A Terrible Hammer
At most I could have been seven, more likely I was six years old. The Catholic Church says the age of reason is seven, an age when you should know better and when sins count. Before seven you should be able to get away with murder, right? Apparently not as far as dad was concerned.
When I was a couple years older I had friends whose fathers had a whole area in their basement called a workshop. The walls were covered with pegboard. That is where their dads displayed their tools. Each screwdriver was hung on a hook and arranged by type and size. Phillips head here, flat head there. Each tool was carefully outlined on the pegboard and the ends of every tool was dipped in orange rubber paint to make it clear these tools belonged together. The father’s initials were engraved on everything, even the hammer. The room was clean and tidy, everything sparkled. It even smelled of Lysol, like the rest of the house, not of sawdust or the making of objects. Every one of my friends had such a shrine in the basement, or if not the basement their immaculate garage. It was a chapel dedicated to something I could never figure out. Clean hands and tools that made a statement:
"I could make something if I wanted to. I could get my hands dirty, change my clothes and do something. But for now, I will admire the potential of creation. I own all these tools. If I ever need them I know exactly where they are".
So, when I was eight or nine I had friends whose fathers had nicely arranged tools. At age six I only knew my father’s tools. I knew exactly where they were, jumbled in a toolbox in the back of his red pickup. My dad’s tools were his livelihood, he was a carpenter. He used his hammer and handsaw every day. He used them the way Micky Mantle used a bat. Dad took his tools to work. There was no hammer to be found at home. I was six years old and I discovered a shiny steel nail on the street, and I had a piece of wood. It was necessary to pound that steel nail into the piece of wood.
My father kept his stuff, meaning tools and other gear, in cardboard boxes in the garage. They were in no particular order, simply stuff and a bunch of sawdust mixed in, dumped in boxes. Maybe I could find a spare hammer he had left at home. There was none. Perhaps a monkey wrench or something that I could smash the nail into the board with.
Nothing.
Then I unearthed an unfamiliar object that was hammer-like. It had a flexible handle and a massive head. It was not a real hammer, but I was able to whack the nail hard enough to get it started into the piece of wood. Then the head part shattered. I put it down and found something else to focus upon, maybe a bug or something shiny caught my eye.
When the red pickup pulled into the driveway I ran to greet my father and to beg for any leftovers in his lunch pail. He always saved something for me, a little cold coffee and maybe a windmill cookie.
Time passed before he discovered the busted 240-volt pig tail plug with the former Bakelite casing.

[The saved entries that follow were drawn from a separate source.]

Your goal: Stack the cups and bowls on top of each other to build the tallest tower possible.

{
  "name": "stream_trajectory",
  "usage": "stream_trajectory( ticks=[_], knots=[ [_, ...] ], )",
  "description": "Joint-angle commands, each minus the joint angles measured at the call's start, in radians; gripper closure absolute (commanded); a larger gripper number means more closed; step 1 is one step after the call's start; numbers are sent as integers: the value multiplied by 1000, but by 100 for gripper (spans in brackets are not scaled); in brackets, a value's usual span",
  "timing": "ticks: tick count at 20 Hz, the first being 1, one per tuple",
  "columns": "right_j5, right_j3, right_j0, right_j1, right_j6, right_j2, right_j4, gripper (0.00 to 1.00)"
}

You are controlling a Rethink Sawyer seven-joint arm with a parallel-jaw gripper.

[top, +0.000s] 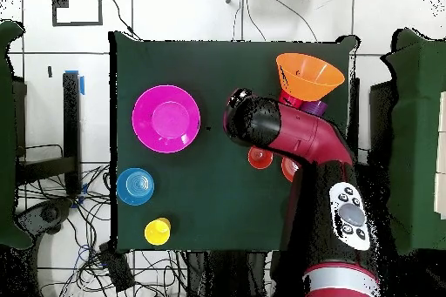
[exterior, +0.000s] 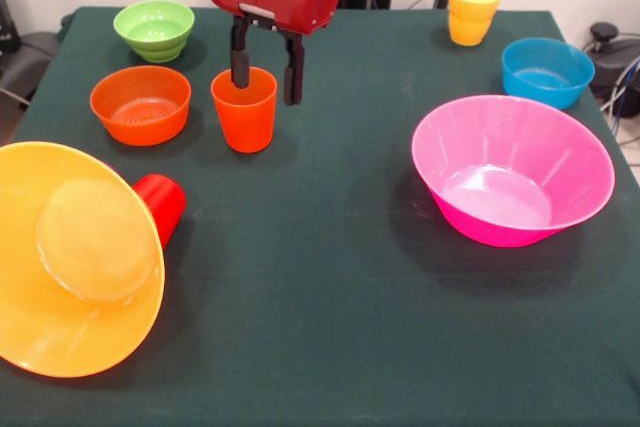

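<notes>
My gripper (exterior: 266,93) is open and hangs over the upright orange cup (exterior: 244,115). One finger (exterior: 240,59) is over the cup's mouth and the other is just outside its right wall. The cup also shows in the overhead view (top: 259,157). The red cup (exterior: 160,205) lies on its side behind the large yellow-orange bowl (exterior: 75,277), which is tipped on its edge. A bit of the purple cup (top: 315,107) shows beside that bowl (top: 309,74). The yellow cup (exterior: 474,9) stands at the far right. The bowls stand apart, with none nested.
The large pink bowl (exterior: 512,172) sits upright on the right, with the small blue bowl (exterior: 546,71) behind it. The small orange bowl (exterior: 140,103) is just left of the orange cup. One green bowl (exterior: 154,29) is at the far left. The arm (top: 305,141) covers part of the overhead view.
</notes>
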Motion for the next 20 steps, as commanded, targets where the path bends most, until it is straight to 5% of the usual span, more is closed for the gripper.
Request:
stream_trajectory(
  ticks=[1,20],
  knots=[
    [-17,64,33,29,156,27,20,0],
    [-77,132,48,51,170,-7,11,0]
  ],
)
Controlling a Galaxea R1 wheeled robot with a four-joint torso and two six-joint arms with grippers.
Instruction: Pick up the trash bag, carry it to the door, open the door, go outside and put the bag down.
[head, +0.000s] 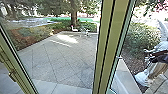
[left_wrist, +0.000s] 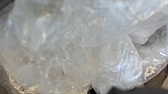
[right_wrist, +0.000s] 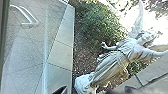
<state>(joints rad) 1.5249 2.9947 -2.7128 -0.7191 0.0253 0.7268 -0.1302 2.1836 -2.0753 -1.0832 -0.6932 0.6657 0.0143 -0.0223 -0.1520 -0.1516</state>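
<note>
Crumpled, translucent plastic of the trash bag (left_wrist: 75, 50) lies close before the camera in the left wrist view, with a dark edge of the robot at the picture's lower rim. In the head view, pale door framing (head: 103, 47) rises right of the middle, and another slanted frame with metal hardware (head: 12, 75) stands at the left. Whether the door is ajar I cannot tell. A pale bent bar (right_wrist: 31, 18), perhaps a handle or its reflection, shows over the paving in the right wrist view. How my grippers stand cannot be made out.
Beyond the framing lies a paved yard (head: 62, 60), with a tree trunk (head: 74, 15) and low hedges (head: 27, 36) behind it. On the right, a white statue (head: 158, 60) stands beside a bush (head: 140, 38); the statue (right_wrist: 117, 58) also appears in the right wrist view.
</note>
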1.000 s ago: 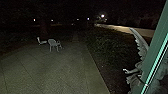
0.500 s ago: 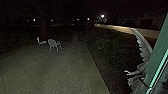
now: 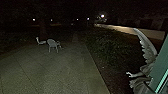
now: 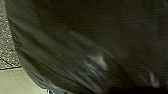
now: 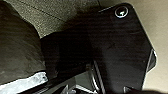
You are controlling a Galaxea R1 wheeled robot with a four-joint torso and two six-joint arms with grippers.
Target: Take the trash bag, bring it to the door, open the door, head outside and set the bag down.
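Yard spread across lower left of the head view, green door frame at lower right; bag bulged beside the robot's plate, presumably carried close to clear that frame, wrists seemingly low and drawn in, either gripper's hold on it impossible to tell.
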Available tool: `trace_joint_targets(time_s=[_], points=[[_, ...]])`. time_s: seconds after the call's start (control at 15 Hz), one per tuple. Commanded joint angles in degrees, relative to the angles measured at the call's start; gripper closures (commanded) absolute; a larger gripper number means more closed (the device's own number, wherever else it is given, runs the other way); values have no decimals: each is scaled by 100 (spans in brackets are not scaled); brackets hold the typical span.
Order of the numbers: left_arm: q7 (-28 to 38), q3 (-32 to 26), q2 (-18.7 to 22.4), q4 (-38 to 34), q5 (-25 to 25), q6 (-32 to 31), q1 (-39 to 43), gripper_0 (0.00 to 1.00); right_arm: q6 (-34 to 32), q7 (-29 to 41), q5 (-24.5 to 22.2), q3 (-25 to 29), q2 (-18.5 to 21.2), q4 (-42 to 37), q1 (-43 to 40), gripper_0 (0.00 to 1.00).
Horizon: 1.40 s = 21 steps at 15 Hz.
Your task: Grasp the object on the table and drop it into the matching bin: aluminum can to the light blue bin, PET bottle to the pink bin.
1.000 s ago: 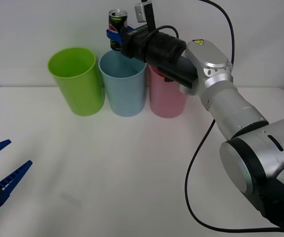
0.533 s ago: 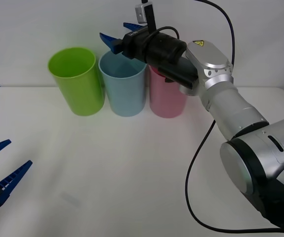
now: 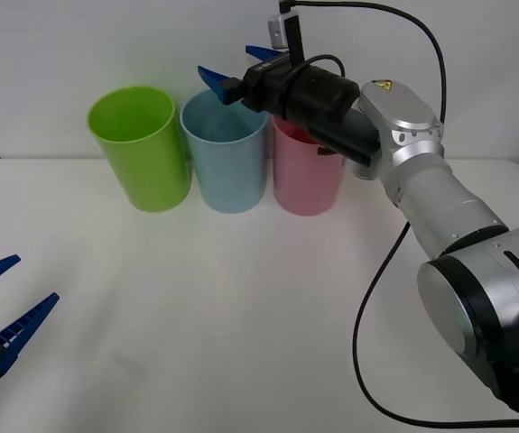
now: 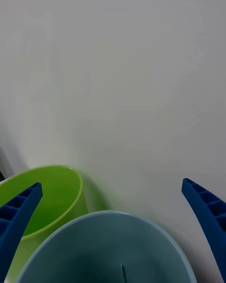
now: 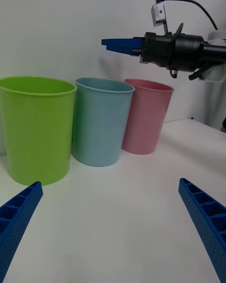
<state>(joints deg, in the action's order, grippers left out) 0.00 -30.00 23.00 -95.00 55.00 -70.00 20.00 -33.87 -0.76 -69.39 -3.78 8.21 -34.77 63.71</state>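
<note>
The aluminum can is out of view. My right gripper [image 3: 226, 61] hangs open with nothing between its fingers, just above the far rim of the light blue bin [image 3: 227, 162]. In the right wrist view the blue fingertips [image 4: 28, 200] spread wide over the light blue bin [image 4: 108, 245], and what its inside holds is hidden. The pink bin [image 3: 304, 176] stands next to it under the right arm. My left gripper [image 3: 35, 279] rests open low over the white table [image 3: 241, 316] at the near left, facing the light blue bin [image 5: 100, 127], the pink bin [image 5: 147, 118] and the right gripper [image 5: 106, 43].
A lime green bin [image 3: 142, 149] stands left of the light blue one, the three bins in a row at the table's far edge against a white wall. The right arm's black cable [image 3: 367, 307] loops down over the table's right side.
One second ago my right gripper held the can above the light blue bin. It then opened and the can dropped from sight. The gripper has since shifted slightly right and up.
</note>
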Motion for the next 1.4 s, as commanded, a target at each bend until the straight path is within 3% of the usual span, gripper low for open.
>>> trace_joint_targets(time_s=[0.07,0.13,0.27,0.6,1.4], points=[[0,0,0,0,0,0,0,0,-32,-47,839,-747,322,-4,-34,0],[0,0,0,0,0,0,0,0,-93,-91,1270,-1081,489,-4,-34,0],[0,0,0,0,0,0,0,0,-366,-161,1665,-1327,735,-74,-34,0],[0,0,0,0,0,0,0,0,-1025,-170,1850,-1248,1148,-258,-149,0],[0,0,0,0,0,0,0,0,-796,85,2122,-1257,2589,-3923,-2645,0]])
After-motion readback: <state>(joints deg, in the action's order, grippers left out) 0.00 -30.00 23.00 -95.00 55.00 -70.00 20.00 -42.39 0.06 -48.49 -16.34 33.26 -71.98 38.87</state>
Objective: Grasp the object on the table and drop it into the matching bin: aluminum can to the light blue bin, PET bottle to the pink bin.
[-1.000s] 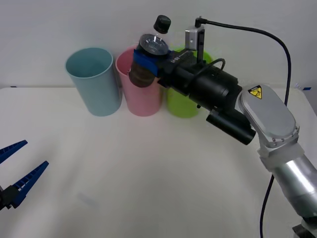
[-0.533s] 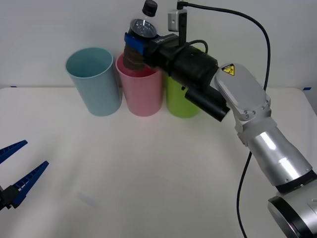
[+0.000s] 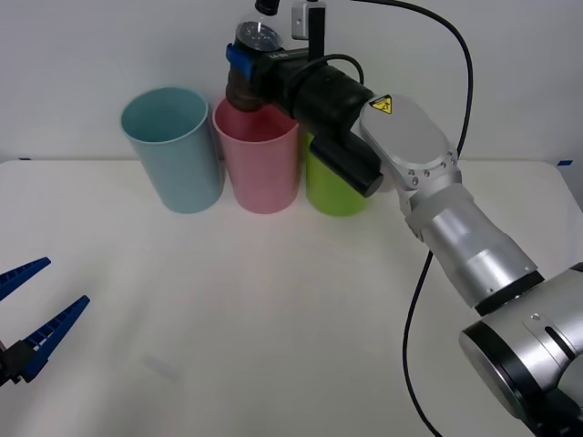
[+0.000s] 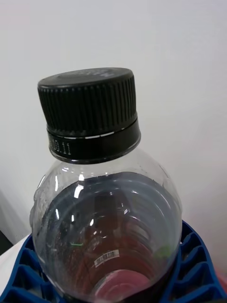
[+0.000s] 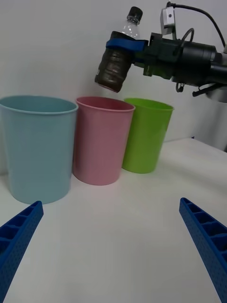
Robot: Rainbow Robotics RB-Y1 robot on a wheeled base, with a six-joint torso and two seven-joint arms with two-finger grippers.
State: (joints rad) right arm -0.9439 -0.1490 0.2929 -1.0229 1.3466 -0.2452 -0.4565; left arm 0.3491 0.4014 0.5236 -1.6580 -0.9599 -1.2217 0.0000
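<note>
1. Nearest the robot, the left gripper (image 3: 27,314) waits low over the white bench (image 3: 273,328), at its near left edge. Its blue ribbed jaws are spread wide apart and hold nothing.
2. Beyond it, the middle of the bench is bare white surface.
3. Along the far edge of the bench stand three tall cup-shaped bins in a row, close together and upright: the light blue bin (image 3: 173,150) on the left, the pink bin (image 3: 262,159) in the middle and a lime green bin (image 3: 335,187) on the right.
4. The right arm reaches from the right side across the lime green bin toward the pink bin.
5. At its end, the right gripper (image 3: 244,66) has its blue jaws clamped on the PET bottle (image 3: 248,73), gripping it around the body.
6. The PET bottle hangs in the air just above the back rim of the pink bin, slightly tilted, black cap up and dark lower part down.
7. In the left wrist view, the bottle's base sits clear above the pink rim, not touching it.
8. Behind everything is a plain pale wall.
</note>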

It must have been a very special thing, probably very dear to his heart and as valuable as a fishing lure with pretty feathers. The one-way shouting began. Then the dictionary of four-letter words spilled out into the air.
Why the fuck did you not use a hammer? he asked.
I said there were not any hammers.
This was the closest looking thing to a hammer.
It worked until it broke.
Mom came and stood between us.
It is a poor workman who blames his tools, but it was a terrible hammer.